I say to Imogen, “Most unschoolers state that if we trust our kids and let them have free access to such things as the computer and the Internet, they will learn to self-regulate their usage. Do you agree?”
“And if kids seem to be overdosing on their computers when the restrictions are lifted, this will pass once the novelty wears off.”
“Yes, that makes sense.”
I then say, “I’ve never made any screen rules and none of you kids has a problem. It’s all very simple, isn’t it? Or maybe it’s not. I’ve been thinking about how I have free access to the computer and I’m having trouble controlling my behaviour. I waste time online. I get distracted. I feel unhappy with how I keep checking my phone. So if adults like me can show addictive behaviour online perhaps kids can as well.
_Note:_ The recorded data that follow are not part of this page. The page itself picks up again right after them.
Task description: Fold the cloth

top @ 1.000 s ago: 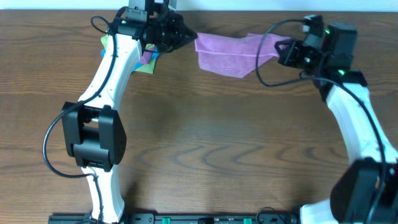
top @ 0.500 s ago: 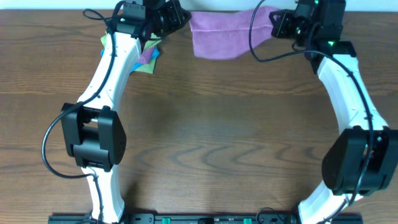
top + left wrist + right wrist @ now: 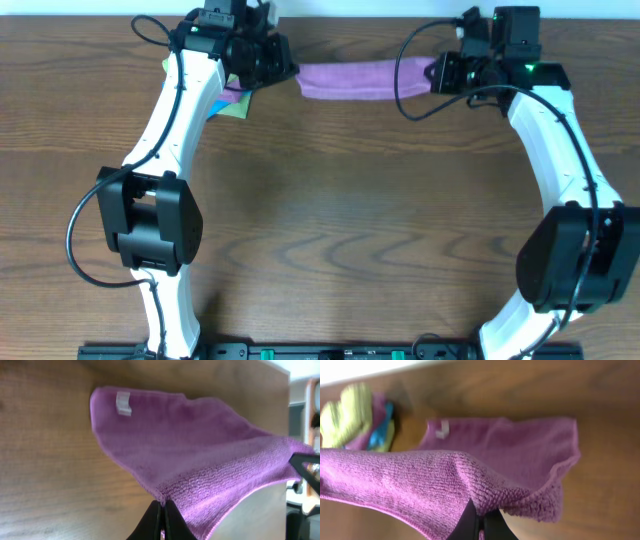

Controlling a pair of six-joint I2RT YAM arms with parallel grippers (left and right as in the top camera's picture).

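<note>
The wooden table [image 3: 330, 220] is carrying both arms, which are reaching toward its far edge. The cloth [image 3: 345, 80] is hanging there as a narrow band stretched between them, its long axis running left to right and one end pointing at each gripper. A pile of green, pink and blue folded cloths [image 3: 235, 100] is lying just under the left arm. The left gripper [image 3: 162, 510] is pinching the cloth's left end, fingers closed tight; the right gripper [image 3: 480, 520] is clamping the right end likewise. The white tag [image 3: 123, 402] is showing on the cloth's lower layer.
</note>
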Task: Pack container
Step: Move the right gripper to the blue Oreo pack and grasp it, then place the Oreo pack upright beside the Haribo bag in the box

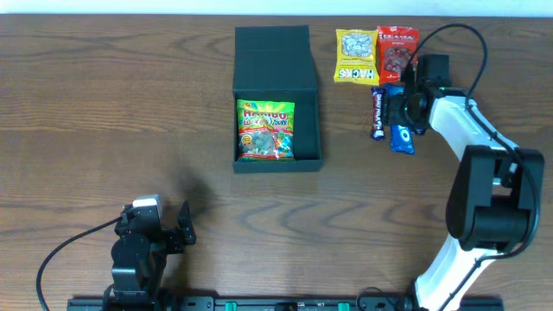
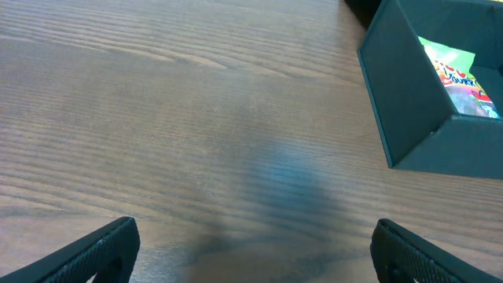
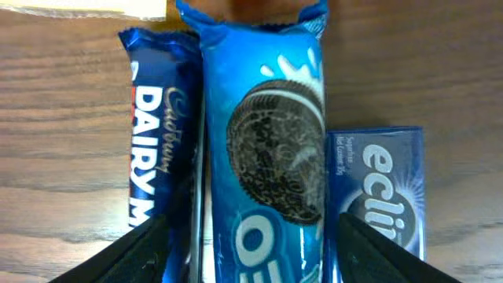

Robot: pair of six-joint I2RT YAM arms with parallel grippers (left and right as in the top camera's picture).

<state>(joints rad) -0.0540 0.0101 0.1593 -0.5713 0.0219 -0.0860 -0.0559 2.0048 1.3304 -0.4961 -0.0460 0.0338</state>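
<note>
Closest to the right wrist camera lay an Oreo packet [image 3: 271, 149], flat on the wooden table [image 1: 104, 104], with a Cadbury Dairy Milk bar [image 3: 157, 157] tight against one side and a blue Eclipse box [image 3: 381, 196] against the other. The right gripper [image 3: 259, 251] hung directly over them with its fingers spread wide, one on each side of the Oreo packet and holding nothing. A yellow Hacks packet [image 1: 356, 56] and a red snack packet [image 1: 397, 53] lay side by side just beyond. The container [image 1: 308, 121] sat at the table's middle, well apart from those snacks, with its flap lid laid back and a Haribo bag [image 1: 266, 130] inside. The left gripper [image 2: 251, 251] hovered near the front edge over bare wood, its fingers apart and empty.
</note>
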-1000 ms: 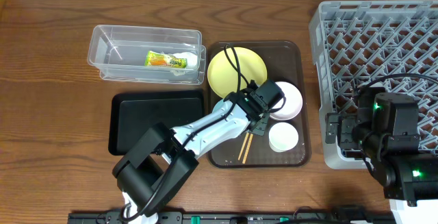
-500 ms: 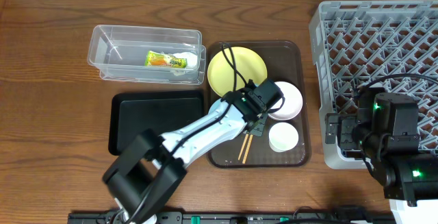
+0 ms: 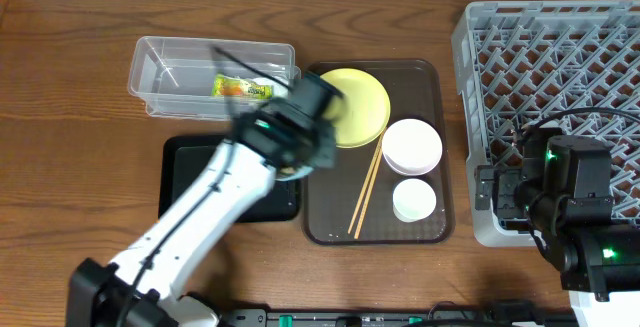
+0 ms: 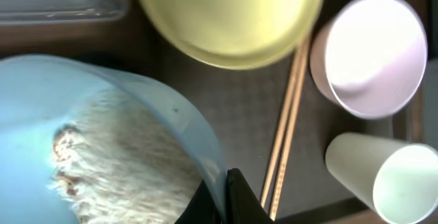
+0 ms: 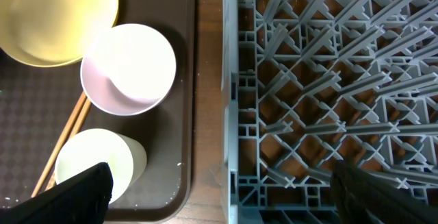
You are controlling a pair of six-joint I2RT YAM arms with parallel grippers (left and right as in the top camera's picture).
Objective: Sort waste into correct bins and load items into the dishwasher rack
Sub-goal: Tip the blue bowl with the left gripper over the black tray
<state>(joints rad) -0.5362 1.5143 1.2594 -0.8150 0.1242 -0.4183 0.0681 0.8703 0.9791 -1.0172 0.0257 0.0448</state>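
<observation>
Light-blue bowl is up in the air, pinched at its rim by the left gripper, whose fingers are closed tight on the bowl's wall. White rice scraps stick to the inside. The left arm reaches across the black tray, and its hand is over that tray's right end, just beside the yellow plate.

From above, the arm looks blurry and hides most of the bowl. Only the left wrist view shows the rice.

On the brown tray lie the chopsticks, the white bowl and the white cup. The snack wrapper is in the clear tub.

The right gripper is wide open, holds nothing and hangs over the edge of the grey rack.
</observation>
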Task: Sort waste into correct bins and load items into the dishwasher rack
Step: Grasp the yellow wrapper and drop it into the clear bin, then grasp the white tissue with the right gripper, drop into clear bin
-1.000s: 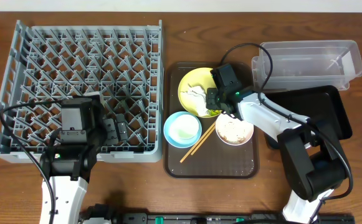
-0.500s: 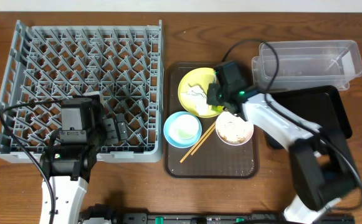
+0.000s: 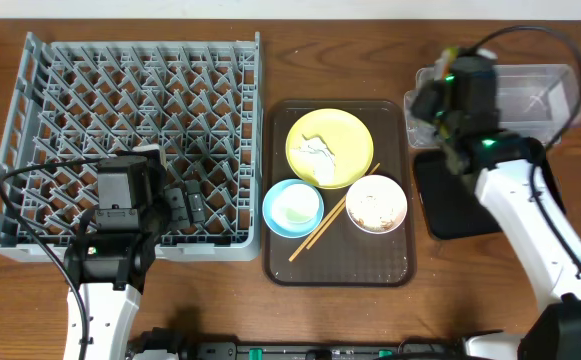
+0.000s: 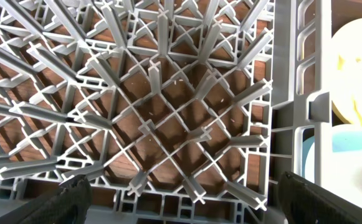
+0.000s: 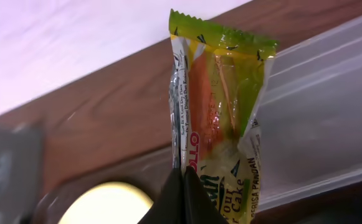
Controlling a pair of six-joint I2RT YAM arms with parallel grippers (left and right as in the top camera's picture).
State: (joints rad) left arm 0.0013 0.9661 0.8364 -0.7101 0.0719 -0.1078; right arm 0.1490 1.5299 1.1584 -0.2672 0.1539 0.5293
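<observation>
My right gripper is shut on the lower edge of the green-and-yellow snack wrapper, which hangs in the air. In the overhead view this gripper is at the left end of the clear tub. The black tray lies just below it. Crumpled tissue rests on the yellow plate. Beside the plate are a blue bowl, a white bowl holding food scraps, and chopsticks. My left gripper stands open and empty over the grey rack, near its front right corner.
The plate, bowls and chopsticks all sit on a dark brown serving tray between the rack and the bins. The rack's upright pegs fill the left wrist view. A black cable loops over the clear tub.
My right gripper lifted the snack wrapper off the yellow plate and carried it right and back to the clear tub. The left arm has not moved.
</observation>
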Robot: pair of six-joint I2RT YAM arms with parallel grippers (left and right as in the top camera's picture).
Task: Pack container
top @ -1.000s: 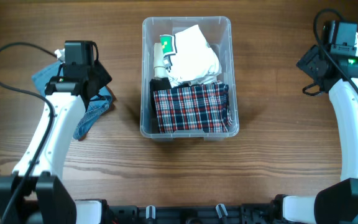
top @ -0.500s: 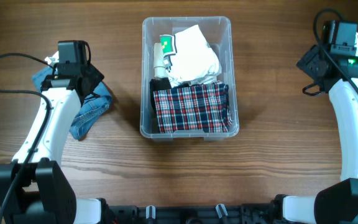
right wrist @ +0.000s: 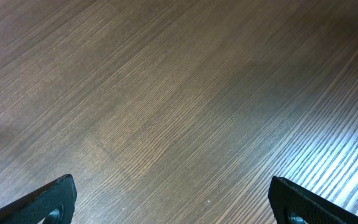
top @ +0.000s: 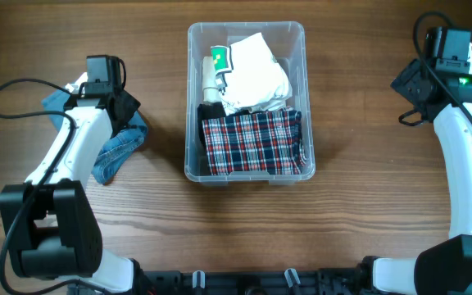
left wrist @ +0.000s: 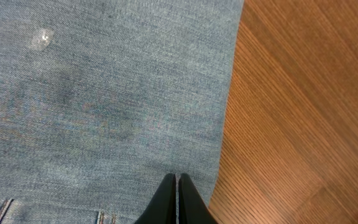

Maybe it’s not enough to reassure other parents that if they let go of control, everything will be okay.”
After listening to me, Imogen has something of own to add: “If parents are worried that their kids are using their screens in a way detrimental to their health and happiness, they can’t just say, ‘Turn off the computer and go do something else.’ It’s not that easy. What will kids do? It’s important parents build up an offline life full of rich experiences that a child will want to be part of. A parent has to do something. They can’t just stand back and make rules.”
“Perhaps parents have to work on their connections so that their kids trust them and value their opinions. This will also ensure parents know their kids very well. If we all have strong bonds of connection, maybe we can allow our kids free access to their screens and there won’t be any problems…”
Our conversation continues. There’s a lot to say. This is a very involved topic.
I could keep writing. There are other points I might make. But maybe what I have already written is enough to begin a conversation, to get us all thinking. If you’d like to stop by and share your thoughts and experiences, please do!